Investment Strategies for Global Stock Markets During Rising Interest Rates
[Asia Economy Reporter Song Hwajeong] Uncertainty over rising interest rates is affecting global stock markets. While rising interest rates are expected to weigh on stock prices for the time being, the burden is projected to be greatest in the order of Nasdaq, developed countries, and emerging markets.
According to KTB Investment & Securities on the 10th, among the indicators scheduled to be announced this week, the U.S. core inflation and producer prices for September are variables that could directly impact interest rates, and the minutes of the U.S. Federal Open Market Committee (FOMC) meeting are also expected to increase volatility in interest rates and stock prices.
Global stock markets have continued to rally supported by falling interest rates since the COVID-19 pandemic. Kim Hanjin, a researcher at KTB Investment & Securities, analyzed, "Looking only at developed country stock markets, the New York stock market, the source of liquidity supply, showed the highest sensitivity to interest rates, followed by Japan and Germany. Among U.S. stock markets, Nasdaq showed overwhelmingly higher price elasticity relative to interest rates, while the S&P 500 and Dow Jones indices were less responsive to interest rates compared to tech stocks."
Rising interest rates are expected to continue to weigh on stock prices for the time being. Researcher Kim said, "Ahead of the winter season, energy prices are unlikely to stabilize easily, and wage increases due to employment recovery will continue, heightening uncertainty about inflation and monetary tightening. Investors will try to reduce portfolio risk because they do not know how financial conditions will change for the time being, so markets that have benefited greatly from interest rate stability since April last year will face greater burdens on the opposite side at the early stage of this interest rate hike." Therefore, the burden from rising interest rates is expected to be greatest in the U.S. stock market overall, including Nasdaq, which has shown strong price elasticity due to interest rate stability, followed by the Eurozone and emerging markets.

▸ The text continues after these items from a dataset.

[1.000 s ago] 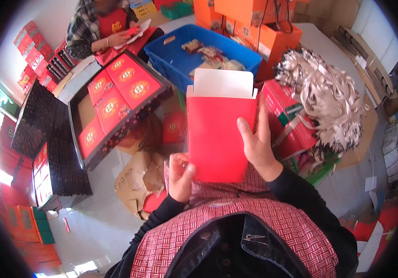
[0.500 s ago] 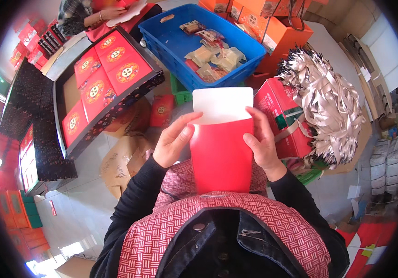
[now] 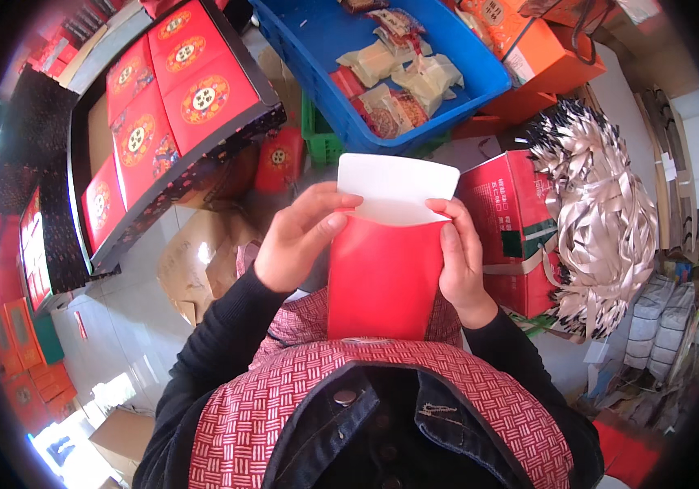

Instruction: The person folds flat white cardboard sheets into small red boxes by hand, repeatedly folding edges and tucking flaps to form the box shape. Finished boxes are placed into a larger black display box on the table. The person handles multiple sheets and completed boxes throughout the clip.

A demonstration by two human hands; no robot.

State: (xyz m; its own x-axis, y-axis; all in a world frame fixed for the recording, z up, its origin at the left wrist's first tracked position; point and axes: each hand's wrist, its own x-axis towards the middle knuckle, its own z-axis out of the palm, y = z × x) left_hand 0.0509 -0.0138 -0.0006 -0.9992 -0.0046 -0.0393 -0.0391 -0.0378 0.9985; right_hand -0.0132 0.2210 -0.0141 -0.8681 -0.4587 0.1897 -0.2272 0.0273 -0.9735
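Note:
A large red paper envelope (image 3: pixel 386 281) stands against my lap, its white-lined flap (image 3: pixel 398 181) raised at the far end. My left hand (image 3: pixel 301 236) pinches the envelope's upper left corner between thumb and fingers. At the upper right corner my right hand (image 3: pixel 462 265) grips the other edge, thumb on the front. Between the two hands the mouth gapes slightly. What is inside the envelope, if anything, is hidden.
Ahead is a blue crate (image 3: pixel 317 49) with wrapped packets (image 3: pixel 427 81). To the left, a dark tray (image 3: pixel 195 159) holds red boxes (image 3: pixel 207 98). At right, a bundle of pale ribbons (image 3: pixel 606 220) lies beside a red carton (image 3: pixel 500 204). Brown paper (image 3: pixel 199 257) lies on the floor.
The view has shifted, so the surroundings sit differently. The envelope's mouth has opened a little and its flap is tilted. Both hands still hold its upper corners.

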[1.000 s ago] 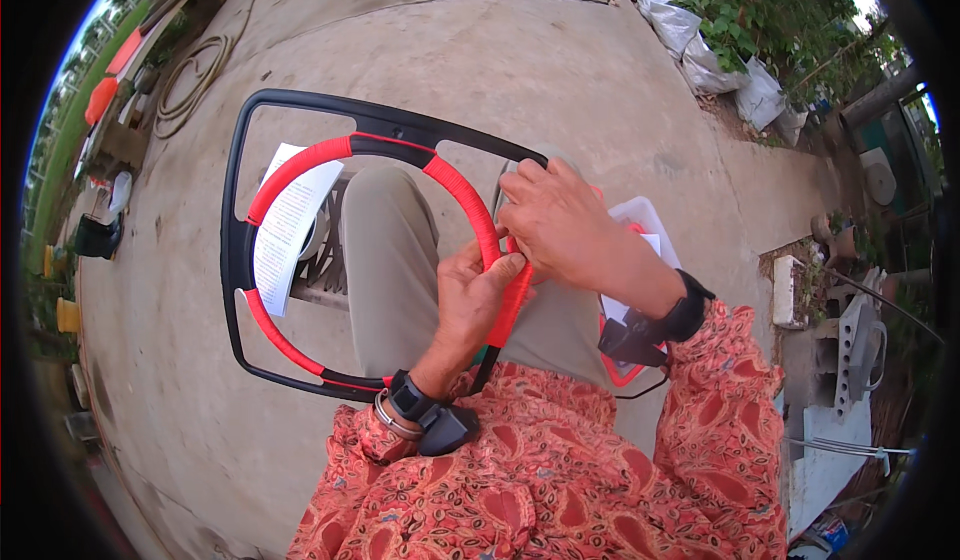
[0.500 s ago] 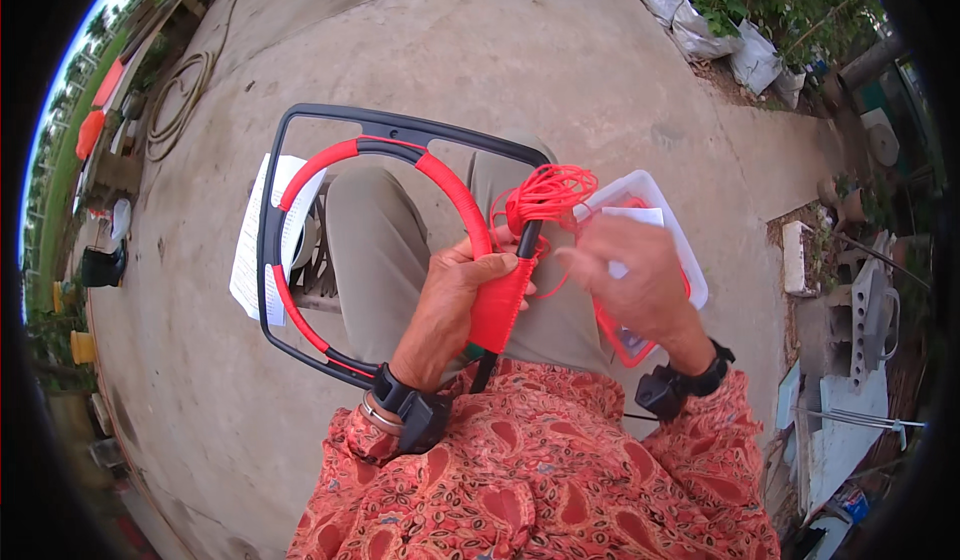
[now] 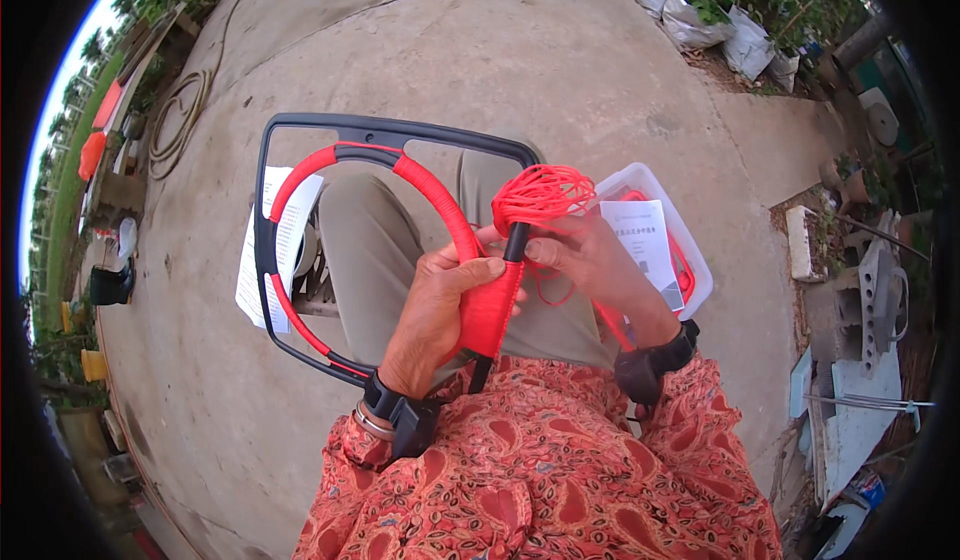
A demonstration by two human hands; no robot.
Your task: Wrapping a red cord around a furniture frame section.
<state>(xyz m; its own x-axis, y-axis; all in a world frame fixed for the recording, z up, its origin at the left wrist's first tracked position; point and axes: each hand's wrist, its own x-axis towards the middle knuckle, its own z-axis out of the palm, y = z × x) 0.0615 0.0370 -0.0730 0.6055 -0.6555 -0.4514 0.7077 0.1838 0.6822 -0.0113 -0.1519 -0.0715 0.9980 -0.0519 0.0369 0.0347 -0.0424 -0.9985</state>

Among Asian emerging markets, stock price gains due to falling interest rates have been largest in the order of India, Taiwan, Korea, and China. Assuming global interest rates continue to rise under other equal conditions, the negative impact of interest rates is expected to be greatest in these markets in that order. Researcher Kim noted, "India, in particular, is a crude oil importing country, so the burden is large," adding, "Still, the reason why global stock markets are expected to maintain a box range by somewhat overcoming inflationary pressures is that economic expansion still has enough room and monetary liquidity remains abundant."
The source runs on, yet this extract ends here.